Groups of kids leaned over one another’s computer terminals, peeking at designs and occasionally helping by pointing out a flaw in the shape of a wing or asymmetry that threatened the glider’s ability to fly.
The computers are closely lined in rows, making it easy for the kids to collaborate, and the staff encourage discussion by asking visitors questions during workshops. It’s an environment designed to attract everyone from elementary-age kids to seniors.

“The team there is so supportive of people, and they really just want to get them to try things out,” Brown says. “People walk out of there feeling successful, and they walk out of there feeling like they did something fun and new and different.”
That feeling of success could spark the next generation of innovators. The Fab Lab runs the Mentors in the Making program that pairs teens with professionals in STEM fields, who then learn to use the equipment alongside them in weekly sessions over the course of five months.
“We saw the need to provide students with an adult STEM mentor and give them the opportunity to do digital fabrication and help better their community,” Doctorick notes.
As part of the program, the cohort identifies problems in society and then designs machines or devices that address them.

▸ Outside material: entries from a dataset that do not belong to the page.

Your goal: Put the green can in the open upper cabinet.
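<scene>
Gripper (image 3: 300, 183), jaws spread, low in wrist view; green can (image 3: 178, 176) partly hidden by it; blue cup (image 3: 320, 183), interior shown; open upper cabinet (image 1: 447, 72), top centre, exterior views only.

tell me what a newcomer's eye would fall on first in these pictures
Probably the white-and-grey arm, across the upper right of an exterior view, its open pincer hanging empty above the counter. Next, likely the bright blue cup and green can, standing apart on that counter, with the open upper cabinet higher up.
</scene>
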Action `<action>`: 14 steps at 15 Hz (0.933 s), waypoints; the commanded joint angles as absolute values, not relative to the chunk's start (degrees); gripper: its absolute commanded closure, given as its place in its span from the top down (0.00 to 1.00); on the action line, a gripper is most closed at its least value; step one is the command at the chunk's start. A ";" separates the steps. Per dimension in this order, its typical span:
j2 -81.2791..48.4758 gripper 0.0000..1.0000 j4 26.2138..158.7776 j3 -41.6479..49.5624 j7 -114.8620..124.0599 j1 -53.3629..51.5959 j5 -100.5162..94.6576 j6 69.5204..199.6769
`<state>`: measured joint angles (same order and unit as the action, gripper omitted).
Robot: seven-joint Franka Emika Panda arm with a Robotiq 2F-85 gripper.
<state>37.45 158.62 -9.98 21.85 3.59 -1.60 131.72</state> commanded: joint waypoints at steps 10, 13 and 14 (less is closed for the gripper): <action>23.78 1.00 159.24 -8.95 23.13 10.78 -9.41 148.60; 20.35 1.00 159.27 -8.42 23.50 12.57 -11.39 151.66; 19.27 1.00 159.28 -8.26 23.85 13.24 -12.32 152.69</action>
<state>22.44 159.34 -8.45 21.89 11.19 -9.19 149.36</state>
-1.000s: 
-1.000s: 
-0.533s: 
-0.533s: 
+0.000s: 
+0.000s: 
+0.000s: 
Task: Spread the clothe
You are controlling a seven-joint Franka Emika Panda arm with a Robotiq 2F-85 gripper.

Doctorick says one creative young student interested in the water quality of the Ohio River designed an encasing for a device to conduct water quality readings.
It provides them with experience using new-age technology, a place to develop critical thinking, and a mentor who can help them find a place in the STEM field.
Doctorick says one reluctant student in the Mentors in the Making program went on to volunteer at the Fab Lab, then work as a staffer for the Fab Lab’s summer camp program, and eventually pursue computer science in college.
It’s an experience the Science Center hopes to give any and all who wander inside its new digs.
As Doctorick notes, “I want it to be a resource for patrons who are coming in for the first time, and experiencing the world of digital fabrication that they’ve only maybe in passing heard about.”